Another approach to recommendation systems is content-based. In this approach, the content or other characteristics of the items themselves are used to gage a person's interest in new items. For example, knowledge of genres, artists, actors, directors, writers, MPAA-type ratings, cost, and production date of previously consumed (viewed, purchased, listened to) items is used to predict additional items of interest. These techniques depend on the ratings or past behavior of an individual user—not on the preferences of a group. Shortcomings of this approach can be: need for user to explicitly enter preference/profile information and difficulties in extracting good features for describing items.
One content-based system is described in U.S. Pat. No. 6,727,914 B1, by Gutta.
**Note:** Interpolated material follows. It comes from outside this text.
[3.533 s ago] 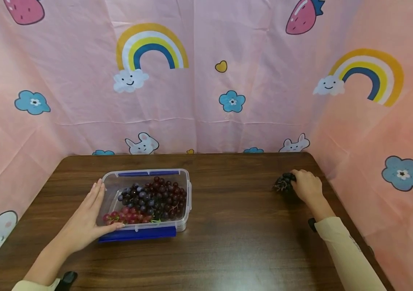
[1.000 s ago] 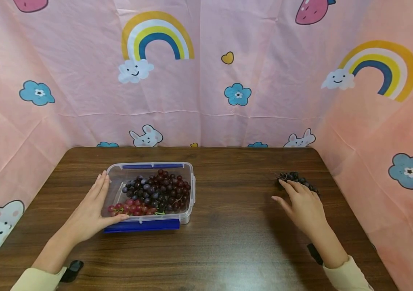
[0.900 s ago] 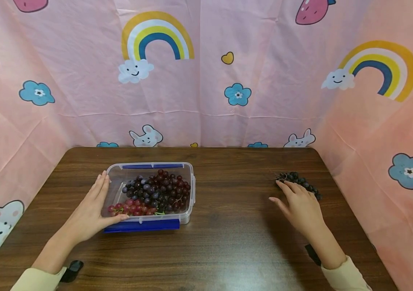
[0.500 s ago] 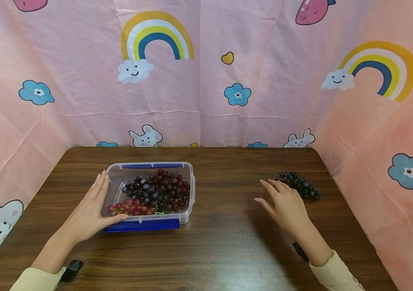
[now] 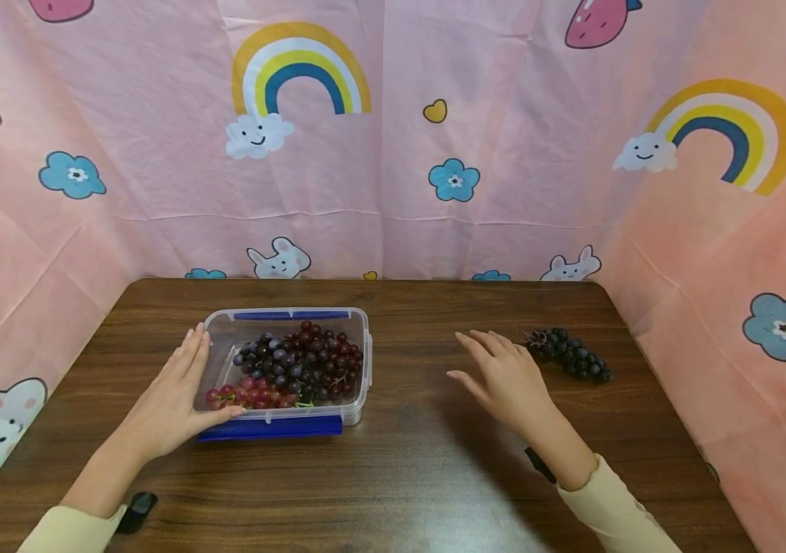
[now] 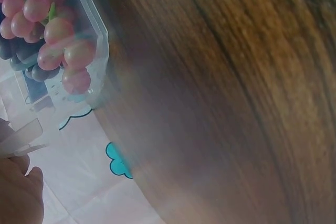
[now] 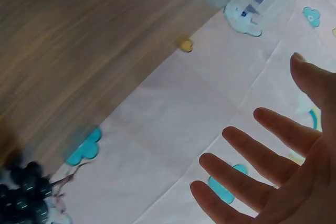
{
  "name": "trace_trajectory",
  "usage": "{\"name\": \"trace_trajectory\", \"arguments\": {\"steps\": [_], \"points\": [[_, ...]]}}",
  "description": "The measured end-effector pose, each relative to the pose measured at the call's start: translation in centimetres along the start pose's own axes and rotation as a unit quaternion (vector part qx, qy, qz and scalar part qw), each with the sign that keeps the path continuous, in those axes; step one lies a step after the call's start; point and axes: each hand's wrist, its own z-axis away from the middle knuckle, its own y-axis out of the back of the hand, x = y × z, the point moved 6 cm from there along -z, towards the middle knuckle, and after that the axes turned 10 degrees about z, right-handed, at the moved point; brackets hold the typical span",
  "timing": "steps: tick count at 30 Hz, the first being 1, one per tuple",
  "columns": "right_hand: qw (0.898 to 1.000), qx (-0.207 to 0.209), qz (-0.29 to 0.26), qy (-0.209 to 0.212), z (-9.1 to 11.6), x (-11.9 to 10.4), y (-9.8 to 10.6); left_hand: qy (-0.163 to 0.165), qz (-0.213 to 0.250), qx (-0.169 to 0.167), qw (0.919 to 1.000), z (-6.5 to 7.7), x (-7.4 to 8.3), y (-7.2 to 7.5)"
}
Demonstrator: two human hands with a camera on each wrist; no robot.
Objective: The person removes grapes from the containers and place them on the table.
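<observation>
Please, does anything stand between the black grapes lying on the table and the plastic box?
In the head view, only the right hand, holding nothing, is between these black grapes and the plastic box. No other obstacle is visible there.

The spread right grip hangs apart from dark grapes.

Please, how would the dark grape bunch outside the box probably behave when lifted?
The dark grape bunch would probably flex, being many round grapes clustered together. Gripped by its thin, branching stem, it may sag. Its long, uneven shape probably resists rolling.
</observation>
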Motion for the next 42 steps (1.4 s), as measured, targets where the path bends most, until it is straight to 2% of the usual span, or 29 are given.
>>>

Unlike the present invention, Gutta does not use a large, dynamic population of descriptive terms (attributes); instead, a small number of attributes are pre-defined for all users. His system appears to use a conventional, information gain directed decision tree rather than the incrementally updated clustering decision tree described herein. Further, unlike the present invention, his system appears unable to provide ranking scores for items, instead partitioning items into two groups: recommended and not-recommended. U.S. Pat. No. 6,727,914 B1 is also unclear which attributes are preferred for a television recommendation system, and whether they are defined as simple Boolean variables, multi-valued, or defined over a continuous range. Further, unlike the present invention, Gutta does not disclose how the system identifies programs watched by the user.
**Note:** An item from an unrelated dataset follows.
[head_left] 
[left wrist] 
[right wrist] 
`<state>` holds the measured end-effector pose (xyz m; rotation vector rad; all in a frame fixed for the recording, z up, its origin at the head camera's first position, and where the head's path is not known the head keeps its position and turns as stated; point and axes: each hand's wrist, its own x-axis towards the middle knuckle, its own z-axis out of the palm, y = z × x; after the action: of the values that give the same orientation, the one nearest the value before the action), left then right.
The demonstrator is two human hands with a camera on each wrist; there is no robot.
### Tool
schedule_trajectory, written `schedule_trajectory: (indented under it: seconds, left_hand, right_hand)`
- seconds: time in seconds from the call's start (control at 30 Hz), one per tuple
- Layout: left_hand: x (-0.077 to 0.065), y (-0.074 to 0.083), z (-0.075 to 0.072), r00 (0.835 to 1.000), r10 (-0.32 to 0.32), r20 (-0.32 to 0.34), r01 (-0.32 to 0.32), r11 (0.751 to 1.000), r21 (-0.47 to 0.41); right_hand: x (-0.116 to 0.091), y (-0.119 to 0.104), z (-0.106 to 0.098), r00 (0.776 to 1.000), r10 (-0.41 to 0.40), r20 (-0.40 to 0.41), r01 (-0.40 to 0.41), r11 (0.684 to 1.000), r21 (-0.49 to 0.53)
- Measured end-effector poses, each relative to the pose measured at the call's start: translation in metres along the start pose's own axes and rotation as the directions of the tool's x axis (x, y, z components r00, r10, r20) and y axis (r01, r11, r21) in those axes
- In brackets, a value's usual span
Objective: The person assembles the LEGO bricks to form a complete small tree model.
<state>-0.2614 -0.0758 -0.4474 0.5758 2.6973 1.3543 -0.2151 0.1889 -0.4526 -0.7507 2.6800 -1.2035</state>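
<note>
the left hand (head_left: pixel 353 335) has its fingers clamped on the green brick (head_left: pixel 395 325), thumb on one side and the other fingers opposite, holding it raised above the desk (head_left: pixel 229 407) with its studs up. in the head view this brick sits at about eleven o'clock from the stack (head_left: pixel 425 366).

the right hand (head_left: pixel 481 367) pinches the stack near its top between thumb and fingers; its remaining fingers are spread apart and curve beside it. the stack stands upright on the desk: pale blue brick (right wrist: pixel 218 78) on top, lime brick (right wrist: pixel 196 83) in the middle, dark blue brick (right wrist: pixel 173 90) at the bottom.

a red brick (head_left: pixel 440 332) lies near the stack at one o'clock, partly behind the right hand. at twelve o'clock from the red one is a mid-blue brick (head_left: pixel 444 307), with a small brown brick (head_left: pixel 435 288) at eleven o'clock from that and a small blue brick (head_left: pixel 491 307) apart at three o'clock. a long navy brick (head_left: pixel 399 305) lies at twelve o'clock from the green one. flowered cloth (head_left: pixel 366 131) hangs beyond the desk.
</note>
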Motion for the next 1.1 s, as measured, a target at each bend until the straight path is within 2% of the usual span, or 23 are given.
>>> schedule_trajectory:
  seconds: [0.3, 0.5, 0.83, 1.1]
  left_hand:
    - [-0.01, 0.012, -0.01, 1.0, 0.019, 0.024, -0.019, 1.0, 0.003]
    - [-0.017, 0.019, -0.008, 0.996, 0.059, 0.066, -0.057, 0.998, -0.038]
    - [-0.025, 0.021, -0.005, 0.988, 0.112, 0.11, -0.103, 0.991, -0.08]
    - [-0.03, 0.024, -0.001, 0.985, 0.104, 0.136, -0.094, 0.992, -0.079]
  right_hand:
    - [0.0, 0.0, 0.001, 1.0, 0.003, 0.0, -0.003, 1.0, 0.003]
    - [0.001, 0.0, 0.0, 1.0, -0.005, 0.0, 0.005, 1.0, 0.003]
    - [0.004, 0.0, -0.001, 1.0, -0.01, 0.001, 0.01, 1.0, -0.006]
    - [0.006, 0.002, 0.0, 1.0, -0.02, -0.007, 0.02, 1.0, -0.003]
Attribute: In certain embodiments, an attribute is a term or feature used to describe an item, and often encoded in a binary format when represented in a BAF, attribute bit vector or term bit vector.
Attribute Bit Vector: In certain embodiments, an attribute bit vector is a bit vector containing fixed (predefined) attributes describing a particular item.
Binary Attribute Format (BAF): In certain embodiments, binary attribute format is both the format of and a reference to a compiled fixed length data structure containing all the information about an item for use by the IPGX Client.
Bit Vector: In certain embodiments, a bit vector is the Attribute Bit Vector and Term Bit Vector taken together, upon which learning, ranking, and filtering decisions are based.
Certainty Factors: In certain embodiments, a certainty factor is a prior probability score given to programs or other items indicating a measure of belief or disbelief in the like or dislike of an item by a viewer (or user in general). In other words, they indicate how good or bad the evidence is in classifying an item as being of interest or disinterest.
Clickstream: In certain embodiments, a clickstream is a time sequence of channel changes, web site visits, or button clicks made by TV viewers or computer users.
Clustering: In certain embodiments, clustering is the process of partitioning items into groups of similar items.
Clustering Decision Tree: In certain embodiments, a clustering decision tree is a decision tree in which leaves denote clusters of similar examples. In certain embodiments, the criteria used to determine node splitting in the clustering decision tree is similarity of cluster centroids, rather than a metric related to information gain.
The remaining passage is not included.